Skip to content

The Zombie Cron Job

Category: The Incident Domains: cron, linux-ops Read time: ~5 min


Setting the Scene

I was an SRE at a mid-size e-learning platform — about 300 employees, 2 million active students. We'd been around for eight years, which in startup years is geological time. The codebase had layers like sedimentary rock. There were scripts nobody remembered writing, services nobody remembered deploying, and cron jobs nobody remembered scheduling. This story is about one of those cron jobs.

What Happened

Monday morning — The data team opens a ticket: "Student progress records are disappearing. Users report losing completed lessons. Seems intermittent — happens overnight, not during business hours."

Monday afternoon — I check the database. The lesson_completions table shows normal INSERT activity during the day. But at 3:15 AM UTC every night, there's a massive DELETE — about 40,000 rows removed. Then users re-complete lessons the next day, and the cycle repeats.

Tuesday — I search the application code for any DELETE on lesson_completions. Nothing. I check the deployment pipeline for any nightly job.

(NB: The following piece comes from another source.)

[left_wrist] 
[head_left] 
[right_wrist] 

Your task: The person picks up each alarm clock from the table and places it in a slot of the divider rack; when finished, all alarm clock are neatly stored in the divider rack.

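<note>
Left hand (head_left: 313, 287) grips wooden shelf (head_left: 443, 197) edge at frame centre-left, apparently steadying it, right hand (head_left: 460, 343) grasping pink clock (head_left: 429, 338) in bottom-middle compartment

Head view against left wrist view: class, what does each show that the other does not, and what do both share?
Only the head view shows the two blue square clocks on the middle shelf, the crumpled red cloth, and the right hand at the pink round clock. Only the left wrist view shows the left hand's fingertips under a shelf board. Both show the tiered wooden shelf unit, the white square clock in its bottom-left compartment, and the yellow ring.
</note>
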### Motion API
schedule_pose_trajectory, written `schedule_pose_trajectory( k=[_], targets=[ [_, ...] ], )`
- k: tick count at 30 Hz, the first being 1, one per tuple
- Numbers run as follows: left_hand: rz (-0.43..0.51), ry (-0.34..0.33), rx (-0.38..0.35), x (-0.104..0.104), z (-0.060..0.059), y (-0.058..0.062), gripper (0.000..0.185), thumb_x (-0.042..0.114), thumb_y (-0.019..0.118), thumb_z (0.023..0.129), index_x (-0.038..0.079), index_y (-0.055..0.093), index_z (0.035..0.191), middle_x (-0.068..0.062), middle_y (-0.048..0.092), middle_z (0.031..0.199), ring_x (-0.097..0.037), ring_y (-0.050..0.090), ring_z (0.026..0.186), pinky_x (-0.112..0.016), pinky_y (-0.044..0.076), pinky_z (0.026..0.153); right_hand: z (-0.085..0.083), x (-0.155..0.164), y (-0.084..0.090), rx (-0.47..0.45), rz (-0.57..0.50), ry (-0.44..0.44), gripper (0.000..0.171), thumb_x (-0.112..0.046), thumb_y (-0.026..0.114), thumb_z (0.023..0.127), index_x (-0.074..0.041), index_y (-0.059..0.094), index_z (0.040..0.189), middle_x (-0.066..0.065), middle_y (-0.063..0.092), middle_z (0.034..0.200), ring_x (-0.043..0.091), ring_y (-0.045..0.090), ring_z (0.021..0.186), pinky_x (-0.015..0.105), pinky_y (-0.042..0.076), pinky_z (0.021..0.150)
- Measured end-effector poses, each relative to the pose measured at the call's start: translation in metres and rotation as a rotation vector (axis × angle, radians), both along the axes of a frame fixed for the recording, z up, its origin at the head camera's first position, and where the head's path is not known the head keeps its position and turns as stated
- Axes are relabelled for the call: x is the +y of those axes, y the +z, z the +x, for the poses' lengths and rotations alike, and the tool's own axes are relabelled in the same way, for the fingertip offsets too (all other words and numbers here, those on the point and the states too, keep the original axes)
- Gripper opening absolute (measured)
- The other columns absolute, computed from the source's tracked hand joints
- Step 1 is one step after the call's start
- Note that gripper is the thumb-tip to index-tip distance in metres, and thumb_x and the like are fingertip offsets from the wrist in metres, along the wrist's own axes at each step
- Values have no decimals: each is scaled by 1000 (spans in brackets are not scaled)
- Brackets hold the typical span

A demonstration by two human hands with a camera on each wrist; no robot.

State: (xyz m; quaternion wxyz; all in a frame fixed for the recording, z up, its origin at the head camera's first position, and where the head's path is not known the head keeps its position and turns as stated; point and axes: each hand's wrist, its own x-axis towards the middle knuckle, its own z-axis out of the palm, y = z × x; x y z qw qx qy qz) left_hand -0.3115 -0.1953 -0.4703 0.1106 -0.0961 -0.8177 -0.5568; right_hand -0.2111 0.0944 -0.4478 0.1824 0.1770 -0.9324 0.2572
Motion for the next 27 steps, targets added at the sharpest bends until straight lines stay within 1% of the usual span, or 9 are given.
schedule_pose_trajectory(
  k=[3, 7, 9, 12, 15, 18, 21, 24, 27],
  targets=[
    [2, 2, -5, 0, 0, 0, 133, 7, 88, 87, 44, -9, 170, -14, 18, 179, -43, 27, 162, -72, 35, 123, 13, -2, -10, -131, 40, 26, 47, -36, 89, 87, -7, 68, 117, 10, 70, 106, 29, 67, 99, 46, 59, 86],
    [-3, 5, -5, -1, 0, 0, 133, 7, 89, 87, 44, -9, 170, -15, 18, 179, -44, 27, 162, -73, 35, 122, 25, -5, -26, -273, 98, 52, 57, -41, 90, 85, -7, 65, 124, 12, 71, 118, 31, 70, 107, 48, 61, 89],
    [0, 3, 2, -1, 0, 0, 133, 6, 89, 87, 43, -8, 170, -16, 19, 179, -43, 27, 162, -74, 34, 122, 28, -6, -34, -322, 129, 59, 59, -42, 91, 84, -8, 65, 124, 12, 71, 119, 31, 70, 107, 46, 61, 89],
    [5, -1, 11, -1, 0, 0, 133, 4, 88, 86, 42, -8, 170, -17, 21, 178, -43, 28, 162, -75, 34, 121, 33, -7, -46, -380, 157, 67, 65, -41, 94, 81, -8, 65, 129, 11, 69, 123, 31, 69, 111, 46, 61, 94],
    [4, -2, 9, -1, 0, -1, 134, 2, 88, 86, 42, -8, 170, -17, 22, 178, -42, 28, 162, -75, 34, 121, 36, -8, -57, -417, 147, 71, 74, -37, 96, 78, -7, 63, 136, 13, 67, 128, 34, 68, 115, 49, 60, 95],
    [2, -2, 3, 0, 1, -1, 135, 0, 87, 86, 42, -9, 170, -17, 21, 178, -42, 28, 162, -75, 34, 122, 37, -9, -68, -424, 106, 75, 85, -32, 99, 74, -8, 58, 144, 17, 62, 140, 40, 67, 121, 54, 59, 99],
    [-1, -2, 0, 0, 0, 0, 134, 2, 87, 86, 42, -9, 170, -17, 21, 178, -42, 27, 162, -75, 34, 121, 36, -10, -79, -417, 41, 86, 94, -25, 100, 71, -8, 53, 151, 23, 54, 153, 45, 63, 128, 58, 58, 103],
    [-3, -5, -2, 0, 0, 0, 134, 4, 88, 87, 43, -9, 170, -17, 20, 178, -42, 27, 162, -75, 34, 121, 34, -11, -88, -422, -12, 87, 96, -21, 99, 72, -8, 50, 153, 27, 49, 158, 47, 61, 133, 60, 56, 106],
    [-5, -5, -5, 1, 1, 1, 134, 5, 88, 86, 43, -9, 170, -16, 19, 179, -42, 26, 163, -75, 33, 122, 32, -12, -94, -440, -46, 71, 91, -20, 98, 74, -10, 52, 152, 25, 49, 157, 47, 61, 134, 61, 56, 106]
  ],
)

Nothing. I search our Airflow DAGs. Nothing. Our cron monitoring tool (Cronitor) shows no job at 3:15 AM.

Tuesday evening — I SSH into the application servers and run crontab -l for every user. Nothing suspicious. Then I check /etc/cron.d/. And there it is: a file called cleanup_stale_sessions dated from 2019. Inside:

15 3 * * * appuser /opt/scripts/cleanup_old_records.sh

Tuesday evening, continued — I read the script. It was written by a developer who left two years ago. Originally it cleaned up a stale_sessions table that no longer exists. At some point, someone modified the script to also clean up lesson_completions records older than 30 days — presumably thinking that was a temp table too. The modification wasn't in version control. The script lived in /opt/scripts/ on a single server, not managed by our config management.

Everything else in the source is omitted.